■ About this exercise
Find the lines in these entries that include the word "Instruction" and state how many there are, with no other words.

─── Given data

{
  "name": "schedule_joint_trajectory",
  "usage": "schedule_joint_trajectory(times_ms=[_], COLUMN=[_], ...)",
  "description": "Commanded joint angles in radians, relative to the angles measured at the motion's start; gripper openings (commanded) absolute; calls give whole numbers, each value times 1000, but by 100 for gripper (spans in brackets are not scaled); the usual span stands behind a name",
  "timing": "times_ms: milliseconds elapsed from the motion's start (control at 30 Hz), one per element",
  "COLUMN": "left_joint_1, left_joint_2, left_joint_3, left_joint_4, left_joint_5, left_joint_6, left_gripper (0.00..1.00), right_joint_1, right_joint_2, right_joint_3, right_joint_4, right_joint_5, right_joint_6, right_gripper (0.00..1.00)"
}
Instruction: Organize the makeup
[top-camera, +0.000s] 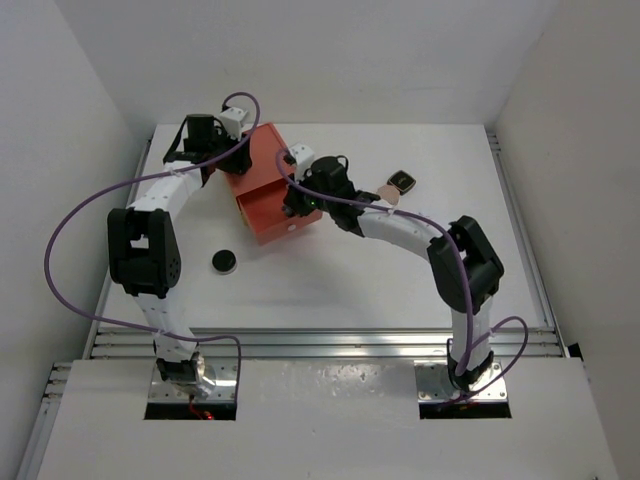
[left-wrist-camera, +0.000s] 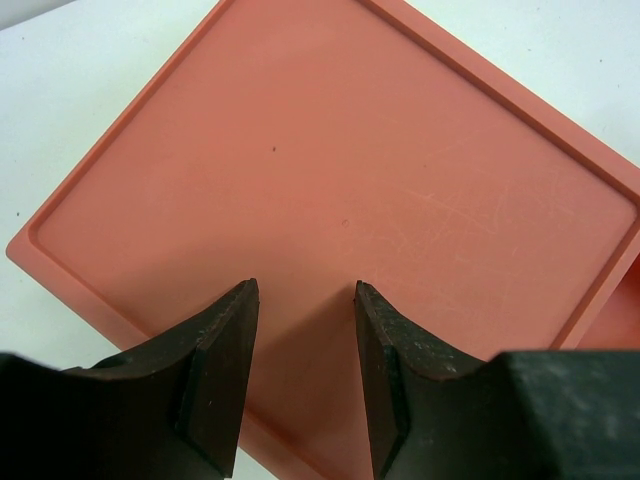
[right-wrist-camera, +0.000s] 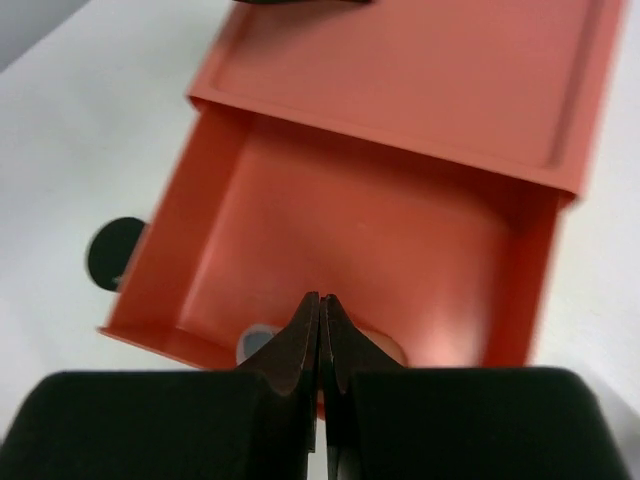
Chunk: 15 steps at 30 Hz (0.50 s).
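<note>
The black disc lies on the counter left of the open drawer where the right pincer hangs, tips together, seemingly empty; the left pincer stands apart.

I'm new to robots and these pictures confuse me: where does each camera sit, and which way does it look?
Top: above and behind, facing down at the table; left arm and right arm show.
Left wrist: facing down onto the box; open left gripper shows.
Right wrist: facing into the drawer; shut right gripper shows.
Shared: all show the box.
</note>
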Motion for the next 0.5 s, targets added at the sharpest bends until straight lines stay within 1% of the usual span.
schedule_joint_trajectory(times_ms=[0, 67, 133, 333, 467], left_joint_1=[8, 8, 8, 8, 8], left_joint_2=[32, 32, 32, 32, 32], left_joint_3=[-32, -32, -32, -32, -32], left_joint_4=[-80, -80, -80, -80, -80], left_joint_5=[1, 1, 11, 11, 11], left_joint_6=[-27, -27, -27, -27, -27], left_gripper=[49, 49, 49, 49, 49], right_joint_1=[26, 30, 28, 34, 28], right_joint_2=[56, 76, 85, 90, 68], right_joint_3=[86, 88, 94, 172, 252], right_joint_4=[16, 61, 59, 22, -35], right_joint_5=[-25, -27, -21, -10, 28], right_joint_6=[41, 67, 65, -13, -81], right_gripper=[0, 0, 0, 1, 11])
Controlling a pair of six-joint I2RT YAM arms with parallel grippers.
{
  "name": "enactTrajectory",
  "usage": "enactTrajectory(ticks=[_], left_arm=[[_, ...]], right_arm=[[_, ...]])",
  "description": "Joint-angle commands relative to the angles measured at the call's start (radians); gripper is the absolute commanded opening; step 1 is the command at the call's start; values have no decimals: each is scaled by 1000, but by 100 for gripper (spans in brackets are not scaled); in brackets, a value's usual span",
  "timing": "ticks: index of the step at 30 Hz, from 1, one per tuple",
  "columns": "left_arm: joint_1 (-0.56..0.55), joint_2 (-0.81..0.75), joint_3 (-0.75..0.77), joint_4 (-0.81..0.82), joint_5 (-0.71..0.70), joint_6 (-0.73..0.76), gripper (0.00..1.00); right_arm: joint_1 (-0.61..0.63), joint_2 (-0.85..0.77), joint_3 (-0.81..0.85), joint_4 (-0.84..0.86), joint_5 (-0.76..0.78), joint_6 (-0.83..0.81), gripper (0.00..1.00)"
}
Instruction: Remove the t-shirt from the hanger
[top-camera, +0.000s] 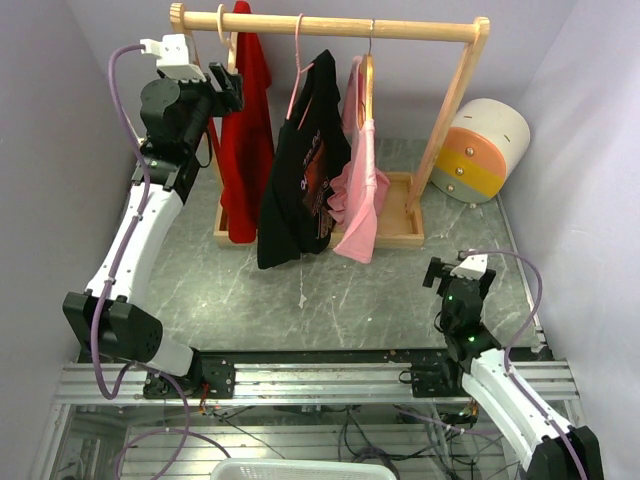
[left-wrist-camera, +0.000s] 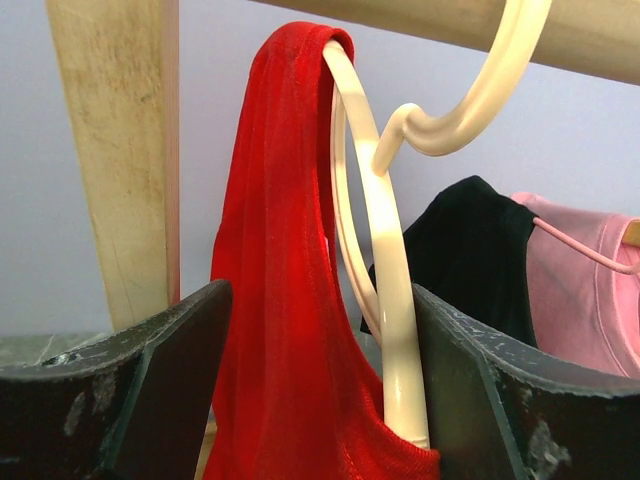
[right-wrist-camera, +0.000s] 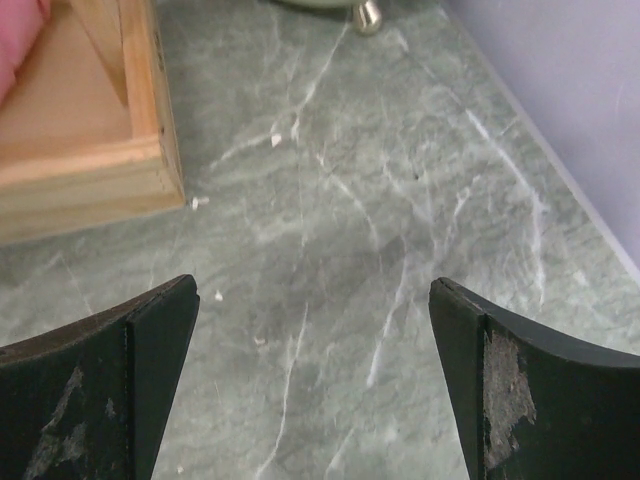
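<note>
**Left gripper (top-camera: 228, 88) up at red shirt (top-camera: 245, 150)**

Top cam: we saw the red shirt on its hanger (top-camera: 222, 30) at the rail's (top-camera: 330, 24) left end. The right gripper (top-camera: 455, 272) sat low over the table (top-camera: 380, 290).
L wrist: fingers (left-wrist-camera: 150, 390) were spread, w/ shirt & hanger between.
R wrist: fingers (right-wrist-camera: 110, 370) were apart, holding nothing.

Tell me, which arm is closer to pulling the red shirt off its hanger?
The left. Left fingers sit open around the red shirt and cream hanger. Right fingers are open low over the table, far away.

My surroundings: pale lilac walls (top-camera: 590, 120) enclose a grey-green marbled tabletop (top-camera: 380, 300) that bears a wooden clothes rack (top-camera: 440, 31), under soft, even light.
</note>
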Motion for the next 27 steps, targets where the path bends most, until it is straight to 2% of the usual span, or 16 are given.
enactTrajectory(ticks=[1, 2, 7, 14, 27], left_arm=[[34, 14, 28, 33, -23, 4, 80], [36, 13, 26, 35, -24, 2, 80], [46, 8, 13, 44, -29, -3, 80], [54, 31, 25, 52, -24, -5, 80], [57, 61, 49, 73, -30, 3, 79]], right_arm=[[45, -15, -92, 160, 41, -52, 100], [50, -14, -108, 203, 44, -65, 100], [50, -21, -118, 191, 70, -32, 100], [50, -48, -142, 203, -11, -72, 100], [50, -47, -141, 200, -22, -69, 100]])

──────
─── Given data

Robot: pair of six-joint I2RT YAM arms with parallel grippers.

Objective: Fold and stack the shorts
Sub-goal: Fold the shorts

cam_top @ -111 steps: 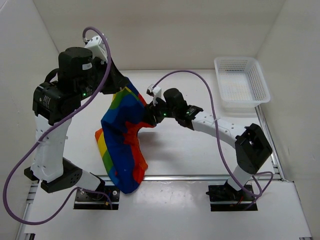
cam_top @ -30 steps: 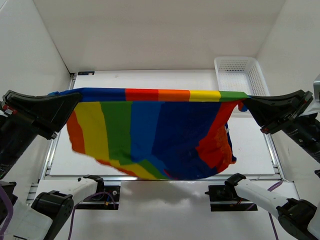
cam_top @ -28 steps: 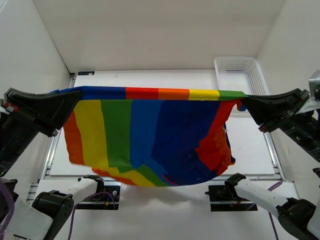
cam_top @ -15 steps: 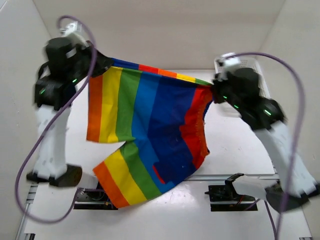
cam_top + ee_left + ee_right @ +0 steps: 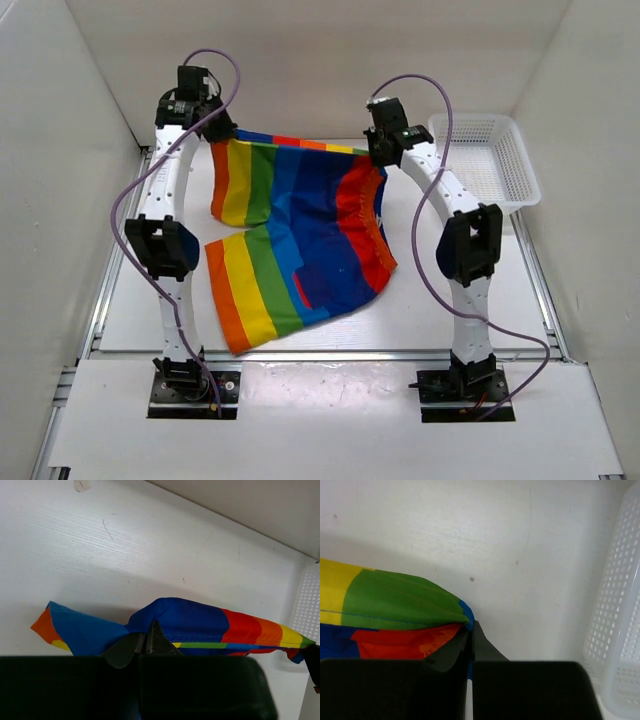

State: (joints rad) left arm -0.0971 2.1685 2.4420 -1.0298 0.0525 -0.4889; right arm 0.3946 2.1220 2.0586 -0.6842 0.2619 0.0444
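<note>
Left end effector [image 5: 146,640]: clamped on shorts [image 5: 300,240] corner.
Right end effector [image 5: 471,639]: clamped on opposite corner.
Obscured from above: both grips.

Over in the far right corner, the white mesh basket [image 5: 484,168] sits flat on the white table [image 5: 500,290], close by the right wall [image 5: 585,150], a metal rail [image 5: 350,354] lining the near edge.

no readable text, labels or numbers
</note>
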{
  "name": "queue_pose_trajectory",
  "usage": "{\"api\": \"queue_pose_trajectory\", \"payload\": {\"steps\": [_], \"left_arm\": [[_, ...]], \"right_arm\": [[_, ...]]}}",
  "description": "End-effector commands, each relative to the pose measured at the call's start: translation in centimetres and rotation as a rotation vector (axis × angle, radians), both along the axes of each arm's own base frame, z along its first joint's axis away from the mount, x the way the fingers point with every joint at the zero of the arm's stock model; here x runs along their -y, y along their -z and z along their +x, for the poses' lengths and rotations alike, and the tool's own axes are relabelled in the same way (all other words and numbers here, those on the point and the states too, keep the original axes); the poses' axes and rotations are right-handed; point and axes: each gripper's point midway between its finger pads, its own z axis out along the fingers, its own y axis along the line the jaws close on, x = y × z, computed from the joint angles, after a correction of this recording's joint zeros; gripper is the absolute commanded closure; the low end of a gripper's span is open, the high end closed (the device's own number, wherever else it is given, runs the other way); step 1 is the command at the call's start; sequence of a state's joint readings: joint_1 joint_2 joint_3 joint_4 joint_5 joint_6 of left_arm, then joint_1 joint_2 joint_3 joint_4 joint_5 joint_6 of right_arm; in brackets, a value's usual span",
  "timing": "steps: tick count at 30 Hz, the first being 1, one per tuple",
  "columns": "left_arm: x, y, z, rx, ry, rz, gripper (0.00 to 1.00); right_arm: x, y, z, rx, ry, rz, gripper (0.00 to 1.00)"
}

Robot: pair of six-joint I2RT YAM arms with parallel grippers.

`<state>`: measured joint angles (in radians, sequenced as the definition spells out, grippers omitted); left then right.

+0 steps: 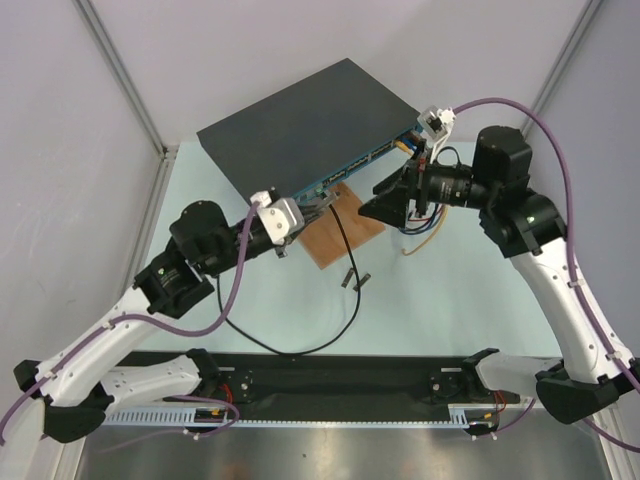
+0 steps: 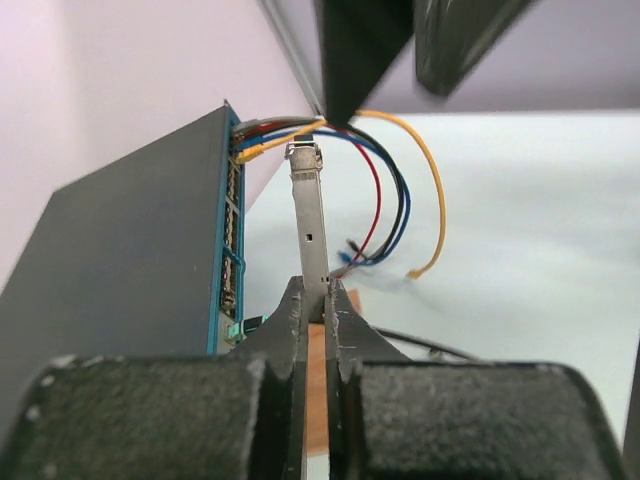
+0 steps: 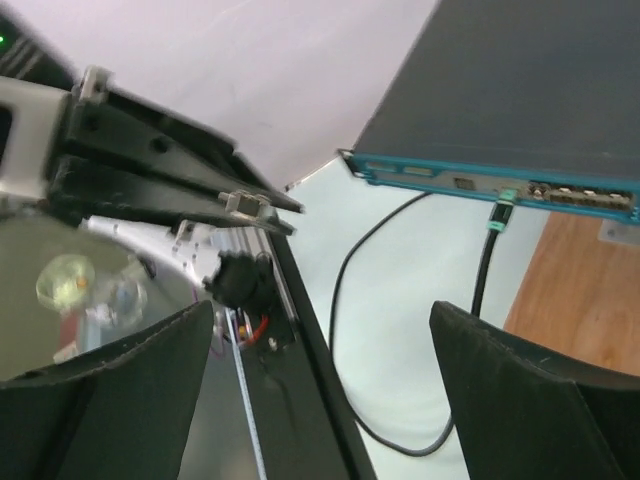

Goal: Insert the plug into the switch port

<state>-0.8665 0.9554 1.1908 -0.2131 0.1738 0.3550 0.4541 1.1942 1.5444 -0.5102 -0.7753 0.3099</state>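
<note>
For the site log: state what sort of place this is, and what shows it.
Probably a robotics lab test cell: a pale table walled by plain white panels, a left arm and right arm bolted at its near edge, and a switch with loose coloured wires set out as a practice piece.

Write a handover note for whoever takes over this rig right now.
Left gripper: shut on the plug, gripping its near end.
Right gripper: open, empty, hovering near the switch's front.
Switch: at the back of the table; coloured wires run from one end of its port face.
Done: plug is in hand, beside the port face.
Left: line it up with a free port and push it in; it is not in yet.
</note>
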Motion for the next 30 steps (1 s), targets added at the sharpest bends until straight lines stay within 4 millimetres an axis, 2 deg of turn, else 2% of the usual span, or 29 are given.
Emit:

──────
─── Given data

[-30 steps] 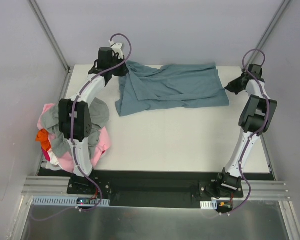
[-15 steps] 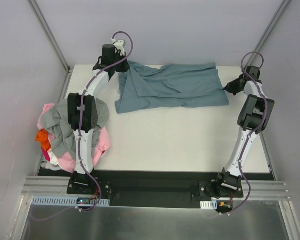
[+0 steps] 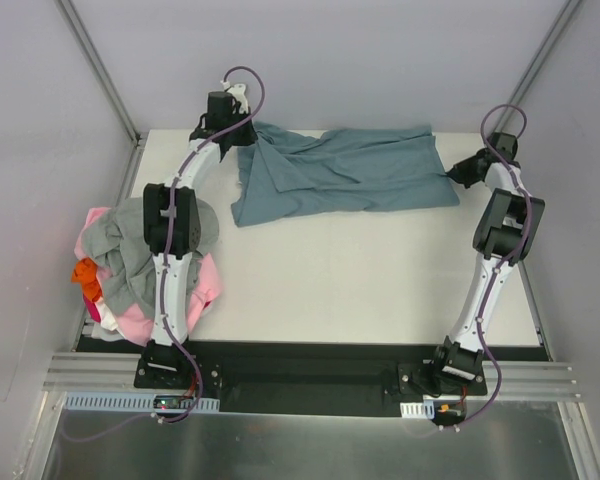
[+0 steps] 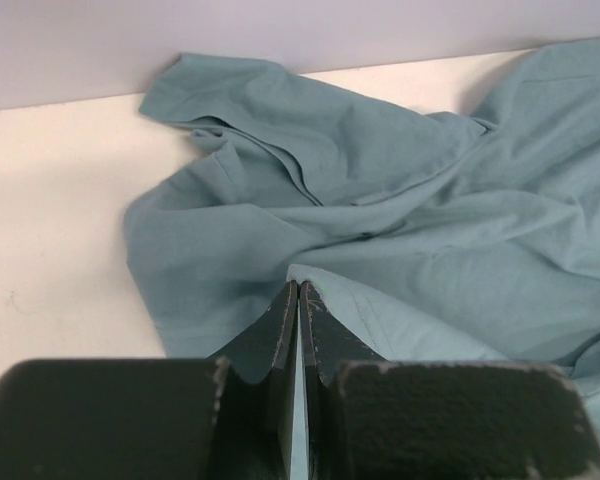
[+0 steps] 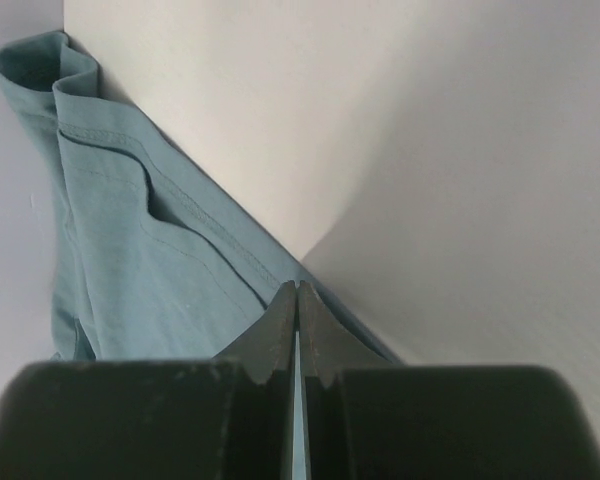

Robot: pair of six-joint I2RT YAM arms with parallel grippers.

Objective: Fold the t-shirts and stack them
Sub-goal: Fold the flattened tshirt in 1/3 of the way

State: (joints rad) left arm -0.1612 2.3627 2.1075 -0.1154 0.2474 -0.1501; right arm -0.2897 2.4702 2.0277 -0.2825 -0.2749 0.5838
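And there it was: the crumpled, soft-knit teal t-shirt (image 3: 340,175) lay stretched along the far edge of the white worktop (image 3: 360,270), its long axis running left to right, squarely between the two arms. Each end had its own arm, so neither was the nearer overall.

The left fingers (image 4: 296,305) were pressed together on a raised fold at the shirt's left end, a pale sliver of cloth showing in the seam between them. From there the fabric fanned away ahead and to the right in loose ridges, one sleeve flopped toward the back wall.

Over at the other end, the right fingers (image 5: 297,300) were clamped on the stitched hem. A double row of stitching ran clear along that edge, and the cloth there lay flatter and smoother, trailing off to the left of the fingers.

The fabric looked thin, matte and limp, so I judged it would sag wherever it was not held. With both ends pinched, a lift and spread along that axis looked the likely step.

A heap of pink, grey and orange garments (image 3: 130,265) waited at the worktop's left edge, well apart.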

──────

■ Task response
2